The brothers have been relentless in their training since then, capitalizing on Davis’ experience and knowledge as well as that of Team Irish professional fighters Jon Lemke and Andrew Hughes.
“You’ve got to be dedicated,” said Jarrod Tyler. It’s all good to take a day or two to relax, but if you truly want to gain in mixed martial arts you have to keep at it. You have to throw your jab a thousand times, and then a thousand times more to perfect it, and then it’s never perfect.”
Often those jabs are thrown at each other during training sessions in that pursuit of perfection. Only once in two years has any anger flared, the brothers said.
“We punch each other in the face, so we’re bound to get angry,” said Jarrod Tyler, “but I have to realize that when he’s hitting me it’s not his fault, my hands have to get better, and if you look at it that way, you don’t get mad at each other.”
The Tyler brothers have plenty of additional family support with a large contingent of relatives routinely on hand to watch their fights.
And Jeremy Tyler has an extra familial voice right at cageside — his wife Sadie Tyler.
“With all the time I spent training, I wanted to show my appreciation, and I wanted her to be right there with me for my first fight,” he said. “With all the noise there, I happened to hear her voice over everyone else’s, so ever since then, we’ve had her relay the messages to me during the matches.”

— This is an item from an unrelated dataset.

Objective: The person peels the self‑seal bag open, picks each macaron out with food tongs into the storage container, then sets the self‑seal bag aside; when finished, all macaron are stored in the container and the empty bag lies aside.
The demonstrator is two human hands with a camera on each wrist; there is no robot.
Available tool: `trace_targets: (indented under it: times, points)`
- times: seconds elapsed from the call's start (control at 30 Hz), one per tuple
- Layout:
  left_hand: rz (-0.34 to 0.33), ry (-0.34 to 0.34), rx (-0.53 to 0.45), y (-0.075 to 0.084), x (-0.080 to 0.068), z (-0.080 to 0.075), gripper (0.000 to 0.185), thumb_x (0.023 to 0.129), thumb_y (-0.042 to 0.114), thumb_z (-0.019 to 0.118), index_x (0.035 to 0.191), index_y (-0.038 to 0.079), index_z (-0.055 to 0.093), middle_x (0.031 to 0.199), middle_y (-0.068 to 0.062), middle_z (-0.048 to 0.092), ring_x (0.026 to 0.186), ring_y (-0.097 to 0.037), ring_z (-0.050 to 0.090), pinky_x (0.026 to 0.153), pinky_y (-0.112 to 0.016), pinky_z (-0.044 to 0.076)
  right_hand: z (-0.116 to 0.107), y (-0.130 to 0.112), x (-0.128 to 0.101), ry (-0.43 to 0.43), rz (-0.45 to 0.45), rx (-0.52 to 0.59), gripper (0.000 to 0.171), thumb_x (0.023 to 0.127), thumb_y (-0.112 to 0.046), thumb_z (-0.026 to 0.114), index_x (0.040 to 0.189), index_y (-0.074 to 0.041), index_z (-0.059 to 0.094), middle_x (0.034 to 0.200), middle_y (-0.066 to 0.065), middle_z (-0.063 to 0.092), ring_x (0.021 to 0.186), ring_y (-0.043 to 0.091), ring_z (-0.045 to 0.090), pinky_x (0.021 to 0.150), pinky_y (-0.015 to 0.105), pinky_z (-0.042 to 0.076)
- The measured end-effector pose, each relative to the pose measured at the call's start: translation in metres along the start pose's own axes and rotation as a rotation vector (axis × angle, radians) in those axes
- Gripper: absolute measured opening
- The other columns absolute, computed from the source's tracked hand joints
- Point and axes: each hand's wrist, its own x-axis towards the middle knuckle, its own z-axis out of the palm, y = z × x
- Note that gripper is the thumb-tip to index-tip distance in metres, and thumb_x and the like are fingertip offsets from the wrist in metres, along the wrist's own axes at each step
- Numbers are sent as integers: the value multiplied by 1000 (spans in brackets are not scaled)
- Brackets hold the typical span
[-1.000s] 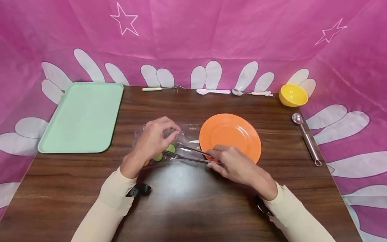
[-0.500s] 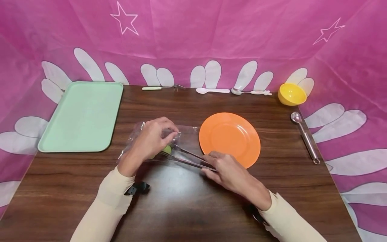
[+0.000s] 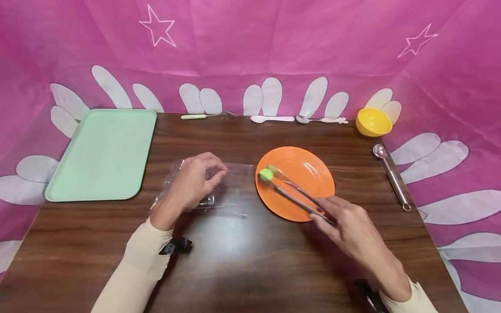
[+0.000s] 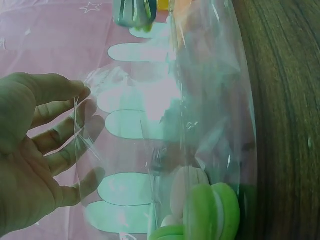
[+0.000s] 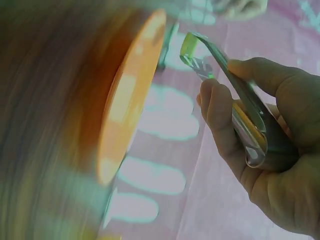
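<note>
right hand [image 3: 352, 230] grips slim metal tongs [image 3: 297, 193] | tongs pinch round green macaron [image 3: 265, 175] above round orange plate's [image 3: 313, 174] left rim | left hand [image 3: 193, 180] pinches clear plastic bag [image 3: 231, 187] of macarons, lying on dark wooden bench [image 3: 242, 256]

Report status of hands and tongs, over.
Left hand pinches clear bag. Right hand grips tongs, green macaron clamped over orange plate. Nothing in the way.

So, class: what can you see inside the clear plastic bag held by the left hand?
Inside the clear plastic bag, the left wrist view shows green macarons and a pale one at the bottom. The left hand covers most of them in the head view; the count stays unclear.
</note>
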Motion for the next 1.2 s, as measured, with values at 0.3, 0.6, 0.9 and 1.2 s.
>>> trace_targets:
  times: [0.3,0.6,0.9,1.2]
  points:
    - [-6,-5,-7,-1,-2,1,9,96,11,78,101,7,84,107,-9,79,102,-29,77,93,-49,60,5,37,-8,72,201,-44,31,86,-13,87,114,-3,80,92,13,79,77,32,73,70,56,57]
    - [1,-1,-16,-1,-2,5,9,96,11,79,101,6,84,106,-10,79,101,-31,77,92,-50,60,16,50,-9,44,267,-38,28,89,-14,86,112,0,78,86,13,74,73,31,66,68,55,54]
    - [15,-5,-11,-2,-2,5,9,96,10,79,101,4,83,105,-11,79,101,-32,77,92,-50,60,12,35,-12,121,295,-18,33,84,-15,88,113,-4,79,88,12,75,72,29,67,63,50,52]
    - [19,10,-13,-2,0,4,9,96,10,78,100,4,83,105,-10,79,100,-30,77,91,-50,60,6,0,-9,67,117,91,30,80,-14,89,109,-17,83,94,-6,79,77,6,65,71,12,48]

Sadie Tyler — an insurance agent by day — welcomed the opportunity, not surprising given that she took up karate under her father’s tutelage at age 5. She earned her black belt by age 9.
“It’s brought back part of my past for me, and it’s really become a family thing,” she said. “We have a lot of respect for each other, so Jeremy knows if he hears me yelling something from the corner, he knows we’re saying what’s best for him.”
She also is an active participant in the cage between rounds, helping her husband relax his breathing and providing water while Davis offers instruction.
“I love Jeremy being in the sport, and him being in it shows a side of the sport that needs to be shown,” she said. “The sport already has the crazy, amped-up people, but the respect and the work ethic Jeremy brings to the sport is what it’s all about.”
The Tyler brothers aspire to join the professional ranks some day, and Davis expects both to be able to make that jump, good health permitting.
“When I started, it was just a hobby, but I fell in love with it and now I would love to go to the next level,” said Jeremy Tyler “Honestly that’s a decision where I have the benefit of having a former UFC fighter as a coach, so when he thinks it’s time, I’ll talk to him and my wife about that.
“But right now, when I look across the cage at the amateur level, it’s like my wife says every time before I go in there, ‘Hands up, chin tucked, and remember, nobody’s going to hit you as hard as Marcus or any of the other [Team Irish] guys.’ It’s paid off so far.”